🤙🏾 🏡 💚 Insertion Sorting: Algorithm Examples 💫 🚃 ☔️

There are several basic algorithms for solving the array sorting problem . One of the most famous among them is sorting by inserts. Due to its clarity and simplicity, but low efficiency, this method is mainly used in teaching programming. It allows you to understand the basic sorting mechanisms.

Algorithm description

The essence of the insertion sorting algorithm is that a segment, ordered in the right way, is formed inside the source array. Each element is compared one by one with the tested part and inserted into place. Thus, after enumerating all the elements, they line up in the correct order.

The order of choice of elements can be any, they can be selected arbitrarily or according to some algorithm. Most often, sequential enumeration from the beginning of the array is used, where an ordered segment is formed.

The start of the sort might look like this:

Take the first element of the array.
Since there is nothing to compare it with, take the element itself for an ordered sequence.
Go to the second item.
Compare it with the first, based on the sorting rule.
If necessary, swap elements.
Take the first two elements for an ordered sequence.
Go to the third item.
Compare it with the second, if necessary, swap.
If replacement is made, compare it with the first.
Take three elements for an ordered sequence.

And so on until the end of the original array.

Sort inserts in real life

For clarity, it is worth giving an example of how this sorting mechanism is used in everyday life.

Take, for example, a wallet. In the banknote compartment, hundreds, five hundred and one thousandths of banknotes are in a mess. This is a mess, in such a mess it is difficult to immediately find the right piece of paper. An array of notes must be sorted.

The very first is a banknote of 1000 rubles, and immediately after it - 100. We take a hundred and place it in front. The third in a row - 500 rubles, the rightful place for her is between a hundred and a thousand.

In the same way, we sort the received cards when playing the "Fool", so that it is easier to navigate them.

Operators and helper functions

The insertion sorting method takes as input a source array to be ordered, a comparison function and, if necessary, a function that defines the rule for enumerating elements. Most often, the usual loop operator is used instead.

The first element in itself is an ordered set, so the comparison begins with the second.

An algorithm often uses an auxiliary function to exchange two values (swap). It uses an additional temporary variable, which requires memory and slightly slows down the code.

An alternative is the mass displacement of a group of elements and the subsequent insertion of the current into the vacated space. In this case, the transition to the next element occurs when the comparison gives a positive result, which indicates the correct order.

Algorithm for sorting an array of inserts

Implementation examples

The specific implementation largely depends on the programming language used, its syntax and structures.

A classic C language implementation using a temporary variable to exchange values:

int i, j, temp; for (i = 1; i < size; i++) { temp = array[i]; for (j = i - 1; j >= 0; j--) { if (array[j] < temp) break; array[j + 1] = array[j]; array[j] = temp; } }

PHP implementation:

 function insertion_sort(&$a) { for ($i = 1; $i < count($a); $i++) { $x = $a[$i]; for ($j = $i - 1; $j >= 0 && $a[$j] > $x; $j--) { $a[$j + 1] = $a[$j]; } $a[$j + 1] = $x; } }

Here, first, all elements that do not meet the sorting condition are shifted to the right, and then the current element is inserted into the vacated space.

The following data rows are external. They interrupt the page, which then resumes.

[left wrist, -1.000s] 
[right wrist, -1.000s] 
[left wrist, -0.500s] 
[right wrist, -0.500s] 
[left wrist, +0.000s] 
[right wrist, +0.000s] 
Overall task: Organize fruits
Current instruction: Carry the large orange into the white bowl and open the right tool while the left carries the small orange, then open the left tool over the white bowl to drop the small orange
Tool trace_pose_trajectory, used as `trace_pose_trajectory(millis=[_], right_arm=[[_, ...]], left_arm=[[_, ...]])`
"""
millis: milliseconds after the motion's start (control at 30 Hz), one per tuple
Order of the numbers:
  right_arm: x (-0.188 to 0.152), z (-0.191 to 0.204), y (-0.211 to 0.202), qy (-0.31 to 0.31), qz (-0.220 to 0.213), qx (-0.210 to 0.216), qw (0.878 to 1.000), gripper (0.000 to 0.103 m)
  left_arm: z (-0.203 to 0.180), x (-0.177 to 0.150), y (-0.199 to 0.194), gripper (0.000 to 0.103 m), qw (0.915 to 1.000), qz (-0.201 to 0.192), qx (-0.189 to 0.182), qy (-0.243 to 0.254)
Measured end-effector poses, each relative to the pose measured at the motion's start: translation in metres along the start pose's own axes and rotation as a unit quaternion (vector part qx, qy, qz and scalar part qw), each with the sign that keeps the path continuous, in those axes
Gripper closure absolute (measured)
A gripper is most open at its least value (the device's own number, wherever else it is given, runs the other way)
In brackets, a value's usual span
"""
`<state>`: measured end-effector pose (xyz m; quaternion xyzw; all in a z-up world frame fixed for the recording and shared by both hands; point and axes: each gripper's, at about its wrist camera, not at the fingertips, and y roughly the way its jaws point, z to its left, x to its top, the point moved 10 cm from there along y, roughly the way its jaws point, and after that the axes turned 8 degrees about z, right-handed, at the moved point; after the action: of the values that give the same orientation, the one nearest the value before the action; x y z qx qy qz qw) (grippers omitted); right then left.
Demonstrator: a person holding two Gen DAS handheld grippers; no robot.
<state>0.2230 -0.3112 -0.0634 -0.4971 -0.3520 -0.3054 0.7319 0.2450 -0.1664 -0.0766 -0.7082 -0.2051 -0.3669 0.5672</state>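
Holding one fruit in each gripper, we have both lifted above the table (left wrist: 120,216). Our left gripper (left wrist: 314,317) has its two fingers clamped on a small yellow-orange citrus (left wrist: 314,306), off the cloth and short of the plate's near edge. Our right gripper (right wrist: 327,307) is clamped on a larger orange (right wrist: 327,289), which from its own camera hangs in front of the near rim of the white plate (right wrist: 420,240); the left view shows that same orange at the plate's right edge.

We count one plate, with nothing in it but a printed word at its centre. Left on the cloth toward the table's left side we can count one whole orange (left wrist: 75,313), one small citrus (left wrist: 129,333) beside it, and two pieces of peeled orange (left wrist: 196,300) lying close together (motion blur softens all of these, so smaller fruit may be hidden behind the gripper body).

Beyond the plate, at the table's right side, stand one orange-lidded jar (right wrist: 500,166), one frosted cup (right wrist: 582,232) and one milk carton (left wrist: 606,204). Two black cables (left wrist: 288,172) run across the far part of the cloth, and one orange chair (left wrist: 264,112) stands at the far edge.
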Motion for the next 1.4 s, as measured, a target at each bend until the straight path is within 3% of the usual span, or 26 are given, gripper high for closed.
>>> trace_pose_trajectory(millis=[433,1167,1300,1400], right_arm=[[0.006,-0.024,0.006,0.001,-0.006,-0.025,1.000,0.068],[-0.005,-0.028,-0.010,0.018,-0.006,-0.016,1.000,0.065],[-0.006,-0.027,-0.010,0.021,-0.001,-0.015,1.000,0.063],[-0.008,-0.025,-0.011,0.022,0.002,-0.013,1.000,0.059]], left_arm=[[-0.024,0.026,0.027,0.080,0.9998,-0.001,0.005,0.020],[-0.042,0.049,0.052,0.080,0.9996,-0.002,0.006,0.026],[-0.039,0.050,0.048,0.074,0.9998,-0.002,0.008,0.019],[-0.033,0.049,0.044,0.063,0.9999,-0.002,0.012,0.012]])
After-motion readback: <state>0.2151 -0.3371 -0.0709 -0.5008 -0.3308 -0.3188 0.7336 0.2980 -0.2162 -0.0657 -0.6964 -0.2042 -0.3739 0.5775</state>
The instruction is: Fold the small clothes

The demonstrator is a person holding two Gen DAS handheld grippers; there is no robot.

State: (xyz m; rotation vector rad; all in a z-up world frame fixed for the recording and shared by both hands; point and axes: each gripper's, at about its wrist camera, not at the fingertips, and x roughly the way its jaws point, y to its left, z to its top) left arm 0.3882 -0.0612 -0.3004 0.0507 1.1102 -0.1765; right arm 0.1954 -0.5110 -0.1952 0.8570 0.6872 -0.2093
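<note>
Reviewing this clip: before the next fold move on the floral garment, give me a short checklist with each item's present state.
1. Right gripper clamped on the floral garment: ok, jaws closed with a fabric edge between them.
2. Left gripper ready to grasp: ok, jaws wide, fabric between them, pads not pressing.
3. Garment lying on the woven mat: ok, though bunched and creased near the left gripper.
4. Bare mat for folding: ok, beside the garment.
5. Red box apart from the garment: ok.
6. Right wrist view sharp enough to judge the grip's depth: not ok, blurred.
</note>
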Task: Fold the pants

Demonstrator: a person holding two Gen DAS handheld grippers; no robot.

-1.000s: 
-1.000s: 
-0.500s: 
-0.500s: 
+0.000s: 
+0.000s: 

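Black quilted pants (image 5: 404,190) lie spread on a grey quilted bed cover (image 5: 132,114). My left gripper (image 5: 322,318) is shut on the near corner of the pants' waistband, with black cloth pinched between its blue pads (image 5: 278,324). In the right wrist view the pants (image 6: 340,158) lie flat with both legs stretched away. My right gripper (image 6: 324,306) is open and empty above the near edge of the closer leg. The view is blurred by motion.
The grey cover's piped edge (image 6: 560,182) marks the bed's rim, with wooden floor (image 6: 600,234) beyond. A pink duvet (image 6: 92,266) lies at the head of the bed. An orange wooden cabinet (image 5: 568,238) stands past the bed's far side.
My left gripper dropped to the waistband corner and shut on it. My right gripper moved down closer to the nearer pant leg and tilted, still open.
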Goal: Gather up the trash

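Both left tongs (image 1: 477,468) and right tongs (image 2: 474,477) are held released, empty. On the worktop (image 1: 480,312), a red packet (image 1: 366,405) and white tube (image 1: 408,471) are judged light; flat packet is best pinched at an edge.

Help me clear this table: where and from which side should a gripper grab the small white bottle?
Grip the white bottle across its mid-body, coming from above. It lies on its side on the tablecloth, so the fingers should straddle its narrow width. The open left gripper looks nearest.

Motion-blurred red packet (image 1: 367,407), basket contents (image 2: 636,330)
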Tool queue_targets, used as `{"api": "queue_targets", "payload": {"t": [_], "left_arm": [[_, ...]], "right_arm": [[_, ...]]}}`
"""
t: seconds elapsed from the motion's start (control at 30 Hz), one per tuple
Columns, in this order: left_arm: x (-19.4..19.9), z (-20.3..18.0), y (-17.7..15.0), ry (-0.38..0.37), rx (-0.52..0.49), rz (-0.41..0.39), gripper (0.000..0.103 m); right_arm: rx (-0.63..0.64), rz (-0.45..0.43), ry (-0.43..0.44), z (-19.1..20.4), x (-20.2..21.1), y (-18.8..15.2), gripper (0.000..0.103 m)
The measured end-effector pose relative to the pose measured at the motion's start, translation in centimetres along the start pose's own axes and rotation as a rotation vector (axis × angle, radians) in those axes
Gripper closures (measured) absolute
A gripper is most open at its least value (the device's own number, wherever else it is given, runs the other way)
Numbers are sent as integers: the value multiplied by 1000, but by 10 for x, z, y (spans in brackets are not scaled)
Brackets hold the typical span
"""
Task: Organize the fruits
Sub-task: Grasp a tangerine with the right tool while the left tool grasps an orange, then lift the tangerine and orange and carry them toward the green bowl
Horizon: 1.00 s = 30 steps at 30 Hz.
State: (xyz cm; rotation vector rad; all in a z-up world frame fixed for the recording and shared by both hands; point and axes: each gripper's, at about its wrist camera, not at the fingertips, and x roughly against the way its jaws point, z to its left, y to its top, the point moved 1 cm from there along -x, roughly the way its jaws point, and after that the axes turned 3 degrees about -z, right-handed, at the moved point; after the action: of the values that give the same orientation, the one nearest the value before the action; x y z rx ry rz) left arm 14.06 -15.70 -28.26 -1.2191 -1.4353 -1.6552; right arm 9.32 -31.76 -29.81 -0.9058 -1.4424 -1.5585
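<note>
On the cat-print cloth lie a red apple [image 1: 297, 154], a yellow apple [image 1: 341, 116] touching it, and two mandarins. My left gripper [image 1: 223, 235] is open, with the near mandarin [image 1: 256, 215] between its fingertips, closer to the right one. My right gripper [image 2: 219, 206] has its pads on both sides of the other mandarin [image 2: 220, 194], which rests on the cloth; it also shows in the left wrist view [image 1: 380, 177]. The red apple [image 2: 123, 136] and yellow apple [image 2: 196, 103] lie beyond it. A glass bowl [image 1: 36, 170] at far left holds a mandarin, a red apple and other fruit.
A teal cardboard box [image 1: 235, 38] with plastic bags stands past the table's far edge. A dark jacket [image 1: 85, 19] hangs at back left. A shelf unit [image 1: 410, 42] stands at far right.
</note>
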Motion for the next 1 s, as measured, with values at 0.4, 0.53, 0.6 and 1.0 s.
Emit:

Java code using a while loop:

 public static void insertionSort(int[] arr) { for(int i = 1; i < arr.length; i++){ int currElem = arr[i]; int prevKey = i - 1; while(prevKey >= 0 && arr[prevKey] > currElem){ arr[prevKey+1] = arr[prevKey]; arr[prevKey] = currElem; prevKey--; } } }

The general meaning of the code remains unchanged: each element of the array is sequentially compared with the previous ones and changed places with them if necessary.

Estimated work time

Obviously, in the best case, the input to the algorithm will be an array that is already ordered in the correct way. In this situation, the algorithm will simply have to check each element to make sure that it stands in its place without exchanges. Thus, the runtime will directly depend on the length of the original array O (n).

The worst case of input is an array sorted in reverse order. It will require a large number of permutations, the runtime function will depend on the number of elements squared.

The exact number of permutations for an absolutely disordered array can be calculated using the formula:

 n*(n-1)/2

where n is the length of the original array. Thus, 4950 permutations are required to arrange 100 elements in the correct order.

The insertion method is very effective for sorting small or partially ordered arrays. However, it is not recommended to be used everywhere because of the high complexity of calculations.

The algorithm is used as a helper in many other more complex sorting methods.

The operation of the insertion sorting algorithm

Sort the same values

The insertion algorithm refers to the so-called stable sortings. This means that it does not interchange the same elements, but preserves their original order. The stability index in many cases is important for proper ordering.

The above is a great visual example of sorting inserts in a dance.